▸ Problem details:
Below are records; copy every line among them that contains the word "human".

*** Available data ***

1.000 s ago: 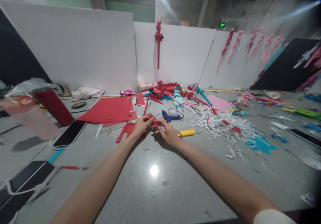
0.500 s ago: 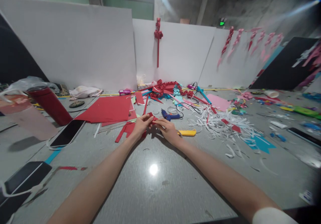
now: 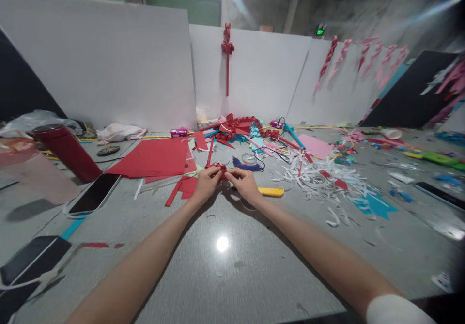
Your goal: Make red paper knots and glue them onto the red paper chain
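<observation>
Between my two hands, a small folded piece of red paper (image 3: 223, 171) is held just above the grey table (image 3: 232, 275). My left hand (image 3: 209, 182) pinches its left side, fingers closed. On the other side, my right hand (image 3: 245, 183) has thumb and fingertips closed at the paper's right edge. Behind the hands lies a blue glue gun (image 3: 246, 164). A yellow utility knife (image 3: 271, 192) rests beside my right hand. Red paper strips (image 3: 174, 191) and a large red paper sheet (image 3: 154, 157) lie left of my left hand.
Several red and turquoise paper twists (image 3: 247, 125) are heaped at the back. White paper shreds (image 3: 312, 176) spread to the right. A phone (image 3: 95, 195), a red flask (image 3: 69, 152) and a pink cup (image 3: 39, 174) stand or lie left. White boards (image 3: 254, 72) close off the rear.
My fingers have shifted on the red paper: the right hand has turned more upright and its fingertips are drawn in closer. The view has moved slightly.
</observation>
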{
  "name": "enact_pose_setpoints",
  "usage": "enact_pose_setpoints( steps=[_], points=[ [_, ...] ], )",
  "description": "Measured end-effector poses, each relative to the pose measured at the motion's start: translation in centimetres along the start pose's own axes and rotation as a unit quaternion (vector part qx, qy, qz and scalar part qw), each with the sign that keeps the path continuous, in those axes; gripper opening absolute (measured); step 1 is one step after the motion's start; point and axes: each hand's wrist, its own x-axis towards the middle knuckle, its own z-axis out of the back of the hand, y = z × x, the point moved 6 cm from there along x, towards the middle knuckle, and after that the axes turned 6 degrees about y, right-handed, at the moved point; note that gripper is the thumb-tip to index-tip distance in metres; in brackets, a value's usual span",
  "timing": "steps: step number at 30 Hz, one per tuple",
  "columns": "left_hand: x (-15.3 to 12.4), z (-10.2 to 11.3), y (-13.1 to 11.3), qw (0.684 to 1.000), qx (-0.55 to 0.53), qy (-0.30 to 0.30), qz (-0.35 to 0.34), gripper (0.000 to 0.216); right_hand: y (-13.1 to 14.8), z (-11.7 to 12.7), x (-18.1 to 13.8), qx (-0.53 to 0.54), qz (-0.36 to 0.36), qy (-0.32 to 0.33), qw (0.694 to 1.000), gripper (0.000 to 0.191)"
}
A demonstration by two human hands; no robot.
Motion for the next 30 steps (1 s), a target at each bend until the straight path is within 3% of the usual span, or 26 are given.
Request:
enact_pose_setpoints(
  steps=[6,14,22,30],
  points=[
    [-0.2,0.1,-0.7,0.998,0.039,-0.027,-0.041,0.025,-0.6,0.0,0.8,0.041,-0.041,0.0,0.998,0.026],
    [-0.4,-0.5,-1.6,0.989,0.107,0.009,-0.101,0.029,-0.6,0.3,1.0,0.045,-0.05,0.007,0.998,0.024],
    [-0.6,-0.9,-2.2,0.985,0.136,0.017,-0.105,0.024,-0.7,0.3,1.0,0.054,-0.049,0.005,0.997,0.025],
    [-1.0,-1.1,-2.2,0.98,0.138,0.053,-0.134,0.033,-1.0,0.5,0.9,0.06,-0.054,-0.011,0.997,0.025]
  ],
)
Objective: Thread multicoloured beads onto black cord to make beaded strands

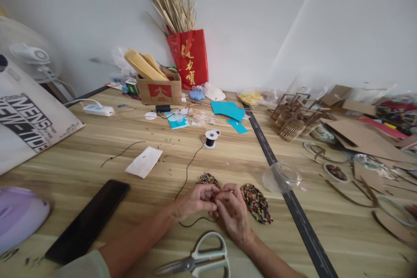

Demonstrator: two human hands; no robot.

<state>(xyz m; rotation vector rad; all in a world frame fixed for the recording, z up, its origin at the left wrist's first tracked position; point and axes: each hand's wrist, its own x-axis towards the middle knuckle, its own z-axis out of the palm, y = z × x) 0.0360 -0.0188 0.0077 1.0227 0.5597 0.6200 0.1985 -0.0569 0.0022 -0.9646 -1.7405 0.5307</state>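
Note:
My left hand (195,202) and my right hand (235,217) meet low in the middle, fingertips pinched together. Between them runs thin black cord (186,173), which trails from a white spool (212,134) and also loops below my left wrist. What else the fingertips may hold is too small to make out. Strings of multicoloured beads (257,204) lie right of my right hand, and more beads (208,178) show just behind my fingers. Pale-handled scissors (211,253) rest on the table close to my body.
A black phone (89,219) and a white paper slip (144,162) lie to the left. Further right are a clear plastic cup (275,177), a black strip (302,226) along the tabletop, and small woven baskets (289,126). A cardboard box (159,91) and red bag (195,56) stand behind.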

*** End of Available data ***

▸ Solution for this exercise:
A demonstration by two human hands; no robot.
Demonstrator: two human hands; no robot.

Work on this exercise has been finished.